Emperor Akihito urged the people of Japan to help those affected by the March 2011 disasters and together tackle challenges in the reconstruction efforts in his New Year’s message on Tuesday, while expressing hope for the people’s happiness.
“Our country is now going through difficult times because of the earthquake and other factors, but it is my wish that the people’s hearts will always be with the afflicted, and that everyone will support one another to overcome the various challenges,” the 79-year-old emperor said in his “New Year Thoughts 2013” released by the Imperial Household Agency.
Looking to the aftermath of the nuclear crisis following the magnitude-9.0 earthquake and tsunami, Emperor Akihito expressed his sympathy for local residents who were displaced from their homes as a result of the nuclear accident at the Fukushima Daiichi power plant.
“My heart goes out to the afflicted people,” the emperor said, referring to those who cannot return to their homes due to radioactive contamination and those who are forced to suffer the cold harsh winter again in temporary shelters.
The emperor expressed hope that the nation will draw from the lessons of the 2011 disasters.
“I sincerely hope that, in the future, the experience of the damage caused by the earthquake and tsunami will be fully utilized in disaster prevention education and town planning so that the country moves towards assuring safety and security in the lives of the people,” the emperor said.
On the occasion of his 79th birthday in December, the emperor said at a press conference, “I would like to maintain the status quo for the time being,” touching on the possibility of reducing his public duties out of consideration for his age and health.
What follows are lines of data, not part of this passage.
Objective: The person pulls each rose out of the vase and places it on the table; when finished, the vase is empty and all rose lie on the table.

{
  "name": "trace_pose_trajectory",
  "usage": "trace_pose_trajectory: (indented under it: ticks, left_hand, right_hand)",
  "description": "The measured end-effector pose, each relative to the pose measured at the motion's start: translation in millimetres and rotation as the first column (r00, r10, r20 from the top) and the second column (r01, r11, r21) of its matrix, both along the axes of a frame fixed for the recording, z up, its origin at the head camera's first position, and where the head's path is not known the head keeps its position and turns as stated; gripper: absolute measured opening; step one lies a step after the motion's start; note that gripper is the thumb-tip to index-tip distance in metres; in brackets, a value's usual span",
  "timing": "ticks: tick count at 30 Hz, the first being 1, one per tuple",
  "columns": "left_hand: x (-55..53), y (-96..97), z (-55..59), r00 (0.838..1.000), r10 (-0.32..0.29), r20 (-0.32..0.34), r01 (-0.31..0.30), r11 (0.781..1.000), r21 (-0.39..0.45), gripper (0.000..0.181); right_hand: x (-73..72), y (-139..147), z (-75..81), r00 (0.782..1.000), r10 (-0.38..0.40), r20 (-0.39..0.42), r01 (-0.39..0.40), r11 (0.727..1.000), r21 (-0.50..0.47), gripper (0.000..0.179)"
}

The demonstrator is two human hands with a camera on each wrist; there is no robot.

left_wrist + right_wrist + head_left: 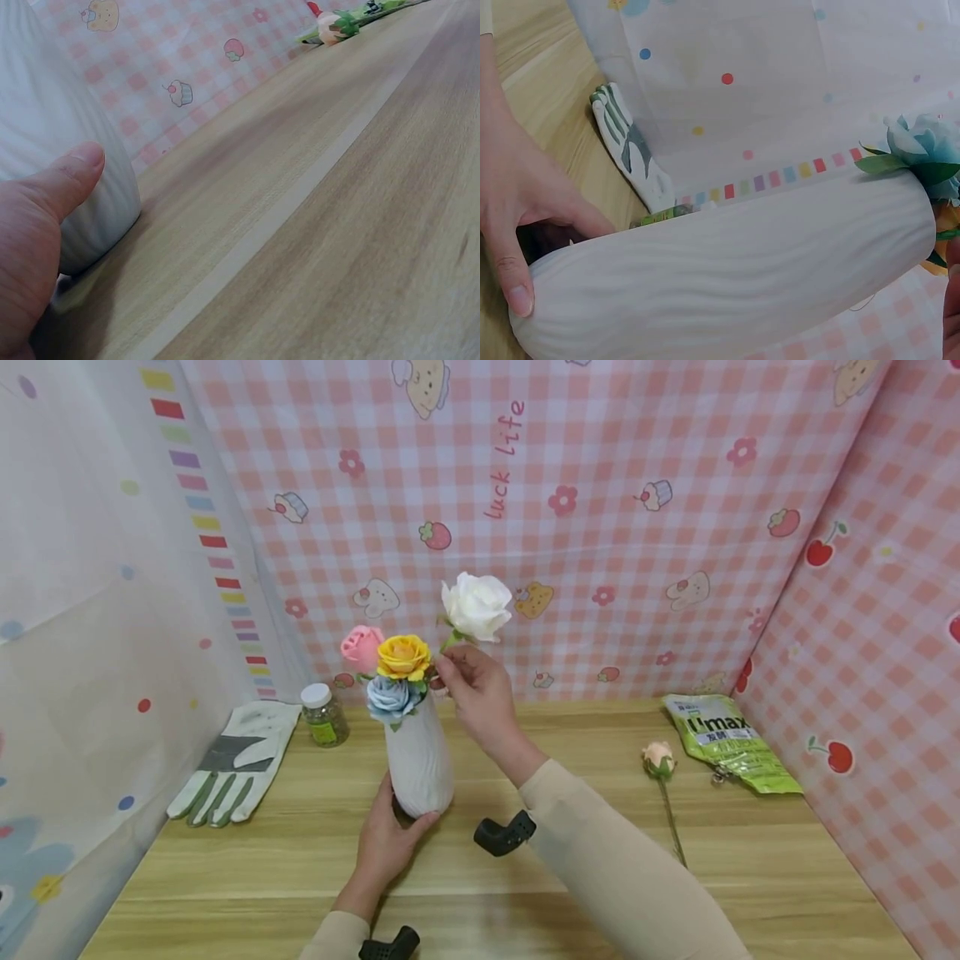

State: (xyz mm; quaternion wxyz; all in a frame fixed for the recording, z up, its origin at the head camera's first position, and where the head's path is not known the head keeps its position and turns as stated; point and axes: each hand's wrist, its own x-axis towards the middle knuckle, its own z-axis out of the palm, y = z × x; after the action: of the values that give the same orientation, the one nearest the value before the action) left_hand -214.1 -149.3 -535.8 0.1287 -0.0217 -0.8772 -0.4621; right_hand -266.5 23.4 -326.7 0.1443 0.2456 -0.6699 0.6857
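Note:
A white ribbed vase (420, 756) stands on the table, holding a pink rose (362, 648), a yellow rose (405, 657) and a blue rose (392, 697). Low down near its base, my left hand (388, 839) grips the vase, with the thumb (79, 176) along its side. At the vase's mouth, my right hand (480, 693) pinches the stem of a white rose (477, 606), whose bloom rises above the fingers. The lower end of that stem is hidden. In the right wrist view only a sliver of the right hand (952, 300) shows at the edge.
A peach rose (659, 760) with a long stem lies on the table (570, 893) at the right, beside a green packet (731, 743). To the left are a small jar with a white lid (324, 716) and a white-and-green glove (236, 760). Patterned cloth hangs behind and at both sides.

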Motion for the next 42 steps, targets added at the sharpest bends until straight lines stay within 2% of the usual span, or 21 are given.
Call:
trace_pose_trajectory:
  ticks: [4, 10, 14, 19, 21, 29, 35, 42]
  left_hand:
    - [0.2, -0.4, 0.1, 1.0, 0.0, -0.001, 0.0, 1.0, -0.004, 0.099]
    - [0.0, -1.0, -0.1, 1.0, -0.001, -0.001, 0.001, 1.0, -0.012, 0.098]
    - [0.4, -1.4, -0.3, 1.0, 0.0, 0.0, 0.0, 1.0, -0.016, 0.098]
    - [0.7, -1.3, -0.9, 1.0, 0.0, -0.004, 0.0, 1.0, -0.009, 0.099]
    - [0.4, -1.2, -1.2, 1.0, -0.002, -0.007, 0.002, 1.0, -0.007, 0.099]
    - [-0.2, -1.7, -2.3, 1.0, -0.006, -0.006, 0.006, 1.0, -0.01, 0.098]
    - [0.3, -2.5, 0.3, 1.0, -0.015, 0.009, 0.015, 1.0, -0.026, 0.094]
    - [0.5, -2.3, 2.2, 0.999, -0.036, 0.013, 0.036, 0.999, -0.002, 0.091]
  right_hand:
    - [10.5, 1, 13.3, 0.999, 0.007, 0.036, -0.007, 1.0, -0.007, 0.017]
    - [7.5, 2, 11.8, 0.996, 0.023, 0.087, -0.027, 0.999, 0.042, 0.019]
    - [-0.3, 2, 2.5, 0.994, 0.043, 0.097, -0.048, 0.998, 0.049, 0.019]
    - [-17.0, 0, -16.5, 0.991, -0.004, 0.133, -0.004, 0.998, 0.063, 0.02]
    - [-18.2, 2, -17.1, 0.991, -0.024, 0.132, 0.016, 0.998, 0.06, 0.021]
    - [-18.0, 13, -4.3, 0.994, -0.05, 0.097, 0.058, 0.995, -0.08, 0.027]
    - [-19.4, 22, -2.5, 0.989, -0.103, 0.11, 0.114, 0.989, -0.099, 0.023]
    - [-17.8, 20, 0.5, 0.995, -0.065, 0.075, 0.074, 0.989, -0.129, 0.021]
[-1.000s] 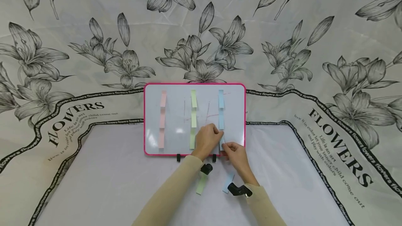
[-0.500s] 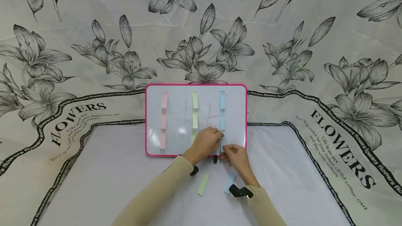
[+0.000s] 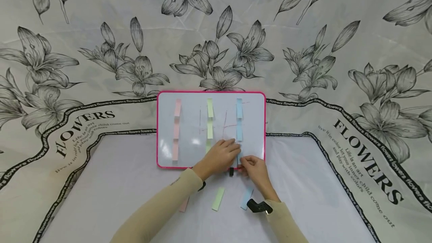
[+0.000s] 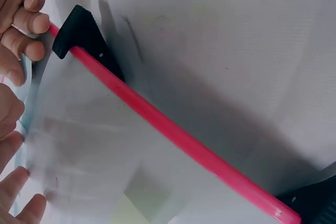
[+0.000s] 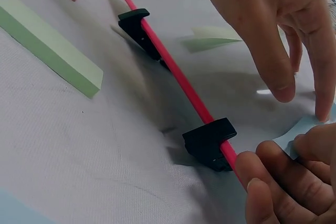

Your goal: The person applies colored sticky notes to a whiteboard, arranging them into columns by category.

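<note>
A whiteboard (image 3: pixel 192 126) with a pink rim stands at the back of the table, bearing columns of pink sticky notes (image 3: pixel 176 128), green sticky notes (image 3: pixel 210 128) and blue sticky notes (image 3: pixel 239 130). At its lower right, my right hand (image 3: pixel 255 167) pinches the lower end of another blue sticky note (image 5: pixel 286 142) between thumb and fingers. My left hand (image 3: pixel 221 155) reaches over the board from the left, its fingers extended down toward that note's upper part. The right wrist view shows a fingertip touching the note. The left hand covers the lowest green note.
Black clip feet (image 5: pixel 210 142) hold the board's lower edge. In front on the white cloth lie a pink note pad (image 3: pixel 184 204), a green note pad (image 3: pixel 218 199) and a blue note pad (image 3: pixel 246 198). A flower-printed cloth (image 3: pixel 303 66) hangs behind.
My left hand has turned and lowered slightly, its fingers spreading over the note, while its forearm swung left and uncovered the pink pad. The right hand keeps its pinch nearly in place.
</note>
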A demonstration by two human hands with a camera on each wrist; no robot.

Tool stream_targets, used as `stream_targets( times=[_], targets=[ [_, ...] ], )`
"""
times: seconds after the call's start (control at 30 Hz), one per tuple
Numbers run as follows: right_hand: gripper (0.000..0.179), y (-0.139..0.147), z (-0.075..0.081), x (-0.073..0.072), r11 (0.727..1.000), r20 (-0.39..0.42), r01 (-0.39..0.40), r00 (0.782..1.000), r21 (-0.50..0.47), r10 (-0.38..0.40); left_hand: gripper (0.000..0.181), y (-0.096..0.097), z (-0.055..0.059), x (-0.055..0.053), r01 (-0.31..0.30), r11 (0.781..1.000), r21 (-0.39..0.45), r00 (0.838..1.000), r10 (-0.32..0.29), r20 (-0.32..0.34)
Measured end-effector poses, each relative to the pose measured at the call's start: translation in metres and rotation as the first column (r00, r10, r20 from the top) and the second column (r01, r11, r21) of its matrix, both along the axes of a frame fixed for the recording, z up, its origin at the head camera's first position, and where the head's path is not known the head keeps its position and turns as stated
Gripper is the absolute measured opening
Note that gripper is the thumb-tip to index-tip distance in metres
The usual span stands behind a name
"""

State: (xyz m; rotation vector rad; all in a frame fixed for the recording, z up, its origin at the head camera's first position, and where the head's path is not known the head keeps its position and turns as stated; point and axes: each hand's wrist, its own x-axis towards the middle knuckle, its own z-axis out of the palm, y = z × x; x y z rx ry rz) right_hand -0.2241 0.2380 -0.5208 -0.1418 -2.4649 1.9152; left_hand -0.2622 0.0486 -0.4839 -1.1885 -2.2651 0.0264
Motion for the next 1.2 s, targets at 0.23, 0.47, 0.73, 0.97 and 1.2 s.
stream_targets(
  times=[0.23,0.47,0.73,0.97,1.2],
  targets=[
    [0.027,-0.001,-0.001,0.003,0.999,-0.008,-0.006,1.000,0.037,0.006,0.036,-0.001,-0.005,0.000,-0.009,0.998,-0.059,1.000,0.010,0.011],
    [0.025,-0.003,-0.002,0.005,0.999,-0.002,-0.007,1.000,0.041,0.007,0.057,-0.003,-0.007,0.000,-0.030,0.988,-0.152,0.995,0.043,0.085],
    [0.025,0.000,0.003,0.009,0.999,0.015,-0.015,1.000,0.037,0.015,0.077,-0.004,-0.002,0.000,-0.048,0.977,-0.208,0.980,0.087,0.181],
    [0.025,0.004,-0.001,0.005,0.998,0.018,-0.003,1.000,0.067,0.002,0.083,-0.011,0.001,-0.002,-0.061,0.975,-0.215,0.978,0.101,0.185],
    [0.024,0.003,-0.002,0.005,0.999,0.026,-0.004,1.000,0.051,0.003,0.082,-0.005,0.002,0.000,-0.012,0.987,-0.162,0.974,0.048,0.220]
  ],
)
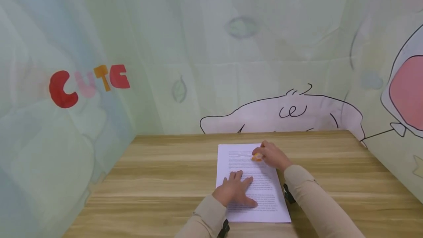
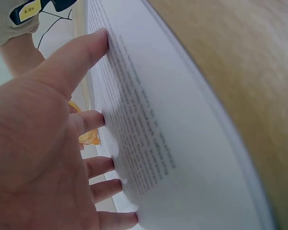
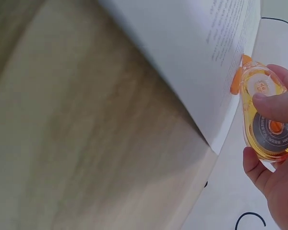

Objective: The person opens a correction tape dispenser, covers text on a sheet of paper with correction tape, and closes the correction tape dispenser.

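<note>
A stack of printed paper [image 1: 261,214] lies on the wooden table, its pages covered with lines of text. With fingers spread, my left hand [image 1: 236,189] rests on the lower left part of the top sheet; its fingertips touch the page in the left wrist view [image 2: 43,139]. Near the top right of the sheet, my right hand [image 1: 272,155] holds a clear orange-yellow correction tape [image 3: 268,134] between thumb and fingers. The orange tip [image 3: 246,59] of the correction tape is at the printed text; whether it presses on the page is hard to tell.
The wooden table [image 1: 158,179] extends on both sides of the paper. Behind it hangs a pale green printed backdrop [image 1: 205,47] with cartoon drawings and coloured letters. Dark wrist straps [image 1: 289,194] sit by the beige sleeves [image 1: 317,197].
</note>
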`<state>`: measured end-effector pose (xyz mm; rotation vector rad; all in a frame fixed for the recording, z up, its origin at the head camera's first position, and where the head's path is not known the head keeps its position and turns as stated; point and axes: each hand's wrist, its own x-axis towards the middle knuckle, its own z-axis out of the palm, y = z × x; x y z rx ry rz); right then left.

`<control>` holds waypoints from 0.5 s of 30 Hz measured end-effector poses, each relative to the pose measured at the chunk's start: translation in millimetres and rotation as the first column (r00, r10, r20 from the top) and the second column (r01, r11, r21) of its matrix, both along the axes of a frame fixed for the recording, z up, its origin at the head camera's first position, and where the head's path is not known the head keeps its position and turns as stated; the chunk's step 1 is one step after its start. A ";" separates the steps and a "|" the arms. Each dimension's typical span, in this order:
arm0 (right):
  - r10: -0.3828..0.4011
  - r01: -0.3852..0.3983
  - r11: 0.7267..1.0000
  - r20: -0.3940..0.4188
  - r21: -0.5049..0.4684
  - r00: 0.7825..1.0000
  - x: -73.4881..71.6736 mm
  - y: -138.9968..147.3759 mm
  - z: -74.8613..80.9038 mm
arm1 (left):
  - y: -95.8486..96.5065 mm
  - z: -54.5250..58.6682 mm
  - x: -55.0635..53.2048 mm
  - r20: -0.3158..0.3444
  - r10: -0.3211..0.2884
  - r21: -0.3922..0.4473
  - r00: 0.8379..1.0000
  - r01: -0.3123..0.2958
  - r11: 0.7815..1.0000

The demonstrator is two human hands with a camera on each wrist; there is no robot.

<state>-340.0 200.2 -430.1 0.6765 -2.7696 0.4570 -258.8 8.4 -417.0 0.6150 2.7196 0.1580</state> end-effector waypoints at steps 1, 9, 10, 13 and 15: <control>-0.005 0.005 1.000 0.007 0.008 1.000 -0.6 -0.5 0.7 | 0.3 0.2 -0.3 -0.002 -0.001 -0.003 1.000 0.001 1.000; -0.044 0.042 0.999 0.073 0.034 0.996 -3.5 -1.0 0.9 | 1.1 -0.6 -1.1 0.005 -0.006 -0.006 1.000 0.006 1.000; -0.043 0.041 0.999 0.076 0.034 0.996 -3.9 -0.9 0.8 | 1.0 -0.3 -0.9 0.005 -0.006 -0.006 1.000 0.006 1.000; -0.043 0.039 0.998 0.080 0.050 0.996 -5.4 -1.1 1.0 | 1.2 0.3 -0.5 -0.003 -0.006 -0.008 1.000 0.006 1.000; -0.055 0.049 0.997 0.094 0.067 0.994 -6.4 -1.5 1.6 | 1.3 0.7 -0.6 -0.008 -0.006 -0.008 1.000 0.006 1.000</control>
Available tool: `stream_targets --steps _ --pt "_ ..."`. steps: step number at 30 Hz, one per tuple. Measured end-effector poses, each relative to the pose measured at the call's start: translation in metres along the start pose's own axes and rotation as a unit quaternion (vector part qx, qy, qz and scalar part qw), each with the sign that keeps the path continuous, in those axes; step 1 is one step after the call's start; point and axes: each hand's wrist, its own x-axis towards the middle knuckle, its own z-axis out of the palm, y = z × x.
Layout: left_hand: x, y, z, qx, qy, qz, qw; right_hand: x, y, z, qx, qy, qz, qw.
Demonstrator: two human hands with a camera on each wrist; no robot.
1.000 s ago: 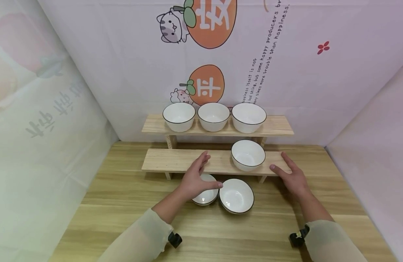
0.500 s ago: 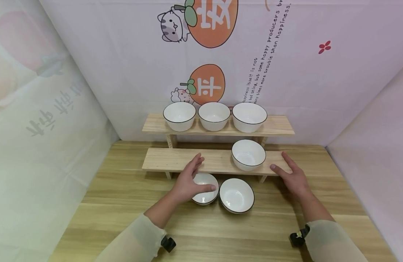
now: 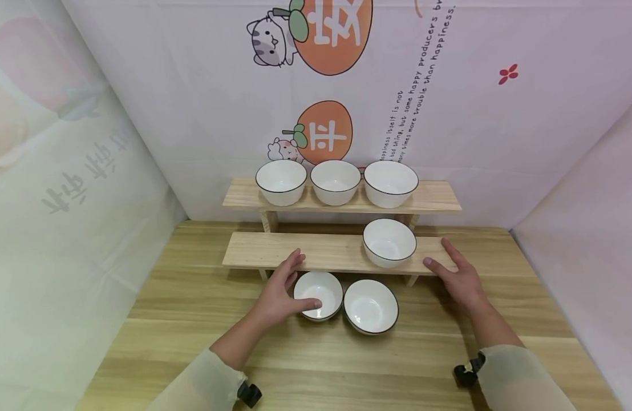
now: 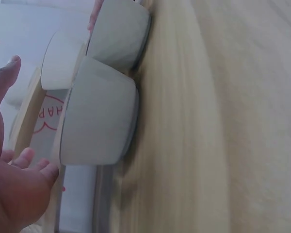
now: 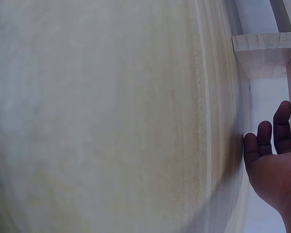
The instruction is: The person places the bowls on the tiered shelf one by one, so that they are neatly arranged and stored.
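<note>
My left hand (image 3: 279,294) is held with thumb and fingers spread at the left side of a white, dark-rimmed bowl (image 3: 325,285) on the table. Its thumb lies over that bowl in the head view; whether it touches cannot be told. In the left wrist view the bowl (image 4: 97,116) stands just beyond the fingers. A second bowl (image 3: 371,307) sits right beside it. My right hand (image 3: 462,279) rests at the right end of the lower wooden shelf (image 3: 290,250), thumb and index finger on the board. Its other fingers (image 5: 265,136) hang below, loosely bent, in the right wrist view.
On the lower shelf stands one bowl (image 3: 389,244), right of its middle. Three more bowls, among them the middle one (image 3: 335,185), line the upper shelf (image 3: 436,197). A printed cloth (image 3: 460,125) hangs behind, and pale cloth sides flank the wooden table (image 3: 193,319).
My left hand has moved left and slightly toward me, from over the left table bowl to its left side, uncovering more of it. The right hand and the bowls stay put.
</note>
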Motion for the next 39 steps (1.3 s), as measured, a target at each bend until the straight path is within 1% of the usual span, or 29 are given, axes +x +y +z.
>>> stream_targets --steps 2,9,13,18,24,29,32,39 --pt "-0.003 -0.003 -0.002 0.0 0.002 -0.001 1.0 0.0 0.0 0.0 -0.001 0.001 0.0 1.0" --pt "-0.012 -0.013 -0.006 0.009 0.013 0.01 0.9998 -0.001 -0.001 0.001 -0.002 -0.001 0.002 1.0" --pt "-0.016 -0.016 -0.008 0.011 0.014 0.007 0.9998 -0.001 -0.001 0.001 0.002 -0.001 0.004 1.0" --pt "-0.02 -0.02 -0.009 0.018 0.01 -0.009 0.9998 0.0 -0.001 0.0 0.004 -0.001 0.004 1.0" --pt "-0.022 -0.028 -0.005 0.057 0.002 -0.035 0.9978 0.001 0.0 0.0 0.001 -0.003 0.004 1.0" --pt "-0.021 -0.033 -0.001 0.076 -0.001 -0.05 0.9958 0.001 0.0 0.001 0.001 0.0 0.002 1.0" --pt "-0.02 -0.035 0.001 0.085 -0.004 -0.057 0.9947 0.001 0.001 0.001 0.001 0.0 0.001 1.0" --pt "-0.02 -0.038 0.006 0.125 -0.003 -0.069 0.9898 0.001 0.0 0.001 0.001 0.001 0.002 1.0"
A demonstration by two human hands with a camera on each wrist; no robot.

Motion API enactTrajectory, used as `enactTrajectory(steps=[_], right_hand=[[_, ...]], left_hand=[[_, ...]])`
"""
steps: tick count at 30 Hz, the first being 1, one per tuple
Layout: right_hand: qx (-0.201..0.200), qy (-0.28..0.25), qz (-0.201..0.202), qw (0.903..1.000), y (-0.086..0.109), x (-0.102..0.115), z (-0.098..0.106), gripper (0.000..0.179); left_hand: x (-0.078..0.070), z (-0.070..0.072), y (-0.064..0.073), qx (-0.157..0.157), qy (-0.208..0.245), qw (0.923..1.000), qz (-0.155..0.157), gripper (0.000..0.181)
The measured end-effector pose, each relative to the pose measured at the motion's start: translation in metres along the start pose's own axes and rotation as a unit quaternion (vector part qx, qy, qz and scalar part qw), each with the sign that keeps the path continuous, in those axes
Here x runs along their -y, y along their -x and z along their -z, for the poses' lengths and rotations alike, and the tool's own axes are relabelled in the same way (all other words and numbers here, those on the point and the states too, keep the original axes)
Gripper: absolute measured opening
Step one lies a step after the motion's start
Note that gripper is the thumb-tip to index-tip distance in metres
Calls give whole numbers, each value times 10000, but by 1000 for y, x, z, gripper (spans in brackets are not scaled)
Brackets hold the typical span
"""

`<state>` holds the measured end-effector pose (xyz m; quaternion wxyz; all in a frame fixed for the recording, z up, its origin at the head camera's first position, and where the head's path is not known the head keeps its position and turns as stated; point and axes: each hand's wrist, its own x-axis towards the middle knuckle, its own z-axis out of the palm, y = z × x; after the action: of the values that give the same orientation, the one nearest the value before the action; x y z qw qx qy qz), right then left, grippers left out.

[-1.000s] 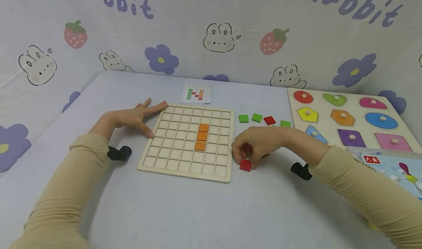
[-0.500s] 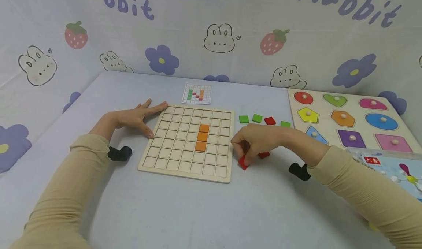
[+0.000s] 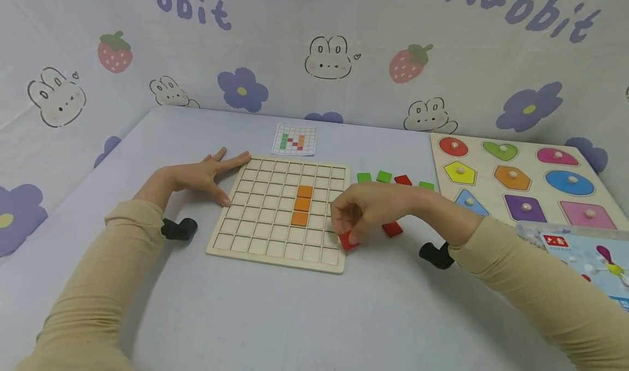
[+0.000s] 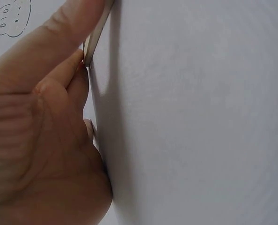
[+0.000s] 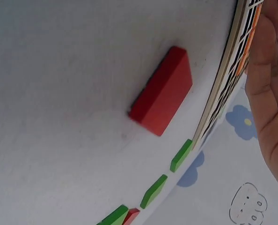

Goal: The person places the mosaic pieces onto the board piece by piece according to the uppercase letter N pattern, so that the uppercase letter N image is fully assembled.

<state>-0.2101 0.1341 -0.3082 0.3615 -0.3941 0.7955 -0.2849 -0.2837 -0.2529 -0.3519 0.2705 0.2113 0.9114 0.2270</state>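
Red square tile: pinched between the thumb and fingers of my right hand, tilted, at the right edge of the wooden grid board, near its lower right corner. Whether the tile touches the board, I cannot tell. My left hand is spread, thumb against the board's left edge and forefinger at its upper left corner.

Board contents: three orange tiles, set one below another in the fifth column from the left. Just beyond the board's far edge lies a pattern card, printed with green, red and orange squares on a grid.

Loose stock, right of the board: a second red tile, flat on the white tabletop just beside my right hand. Farther back are two green tiles, a third red tile and another green tile, the last partly hidden by my wrist in the head view.

Right side of the table: a knobbed shape puzzle with coloured pieces seated; nearer me, a blue printed package, partly covered by my sleeve. Behind everything hangs a rabbit-print cloth.
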Motion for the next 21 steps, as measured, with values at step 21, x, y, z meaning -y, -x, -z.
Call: enactTrajectory(steps=[21], right_hand=[[-1387, 113, -179, 9901, -41, 23, -15, 11]], left_hand=[[-4, 1, 3, 51, 151, 9998, 144, 121]])
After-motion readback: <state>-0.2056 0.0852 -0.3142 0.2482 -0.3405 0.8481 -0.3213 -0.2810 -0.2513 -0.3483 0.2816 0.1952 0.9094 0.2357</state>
He will be turning 80 in December this year.
Agency officials said Emperor Akihito and Empress Michiko, being very sympathetic to the plight of the people in disaster-stricken areas, are considering attending again a government-sponsored memorial ceremony as they did last year.
The emperor and empress received New Year’s greetings on Tuesday from other imperial family members, lawmakers and foreign ambassadors.
Visitors to the Imperial Palace included Crown Prince Naruhito and Crown Princess Masako, Prince Akishino and his wife Princess Kiko, Prime Minister Shinzo Abe, heads of the Diet’s two chambers and the chief justice of the Supreme Court.
“At the beginning of the year, I wish for the prosperity of the nation and happiness of the people,” the emperor said.
The agency also released several Japanese “waka” poems written by the imperial couple in 2012 to celebrate New Year’s Day.
In one of his five poems, the emperor reflects on an occasion when he visited the temporary housing in Sendai, Miyagi Prefecture, which was one of the three hardest-hit areas by the earthquake-tsunami disaster.
On visiting the temporary housing in Sendai
Struck by disaster
Now in temporary housing
People are living
I think how bitterly cold
It must become in winter.
He also composed a poem that expresses his gratitude to people who signed the registry at the Imperial Palace and elsewhere to write goodwill messages and pray for his successful heart bypass surgery in February. The emperor underwent a successful operation and was discharged from the hospital in March.
On entering hospital for heart surgery
Concerned for me
My health and my surgery
So many people
Came to sign the register
Grateful am I for their thoughts.
In another poem, the emperor recounted his trip to Britain in May to attend the celebration for Queen Elizabeth II’s diamond jubilee. During his visit, he recalled how he attended the queen’s coronation in 1953 as a 19-year-old crown prince.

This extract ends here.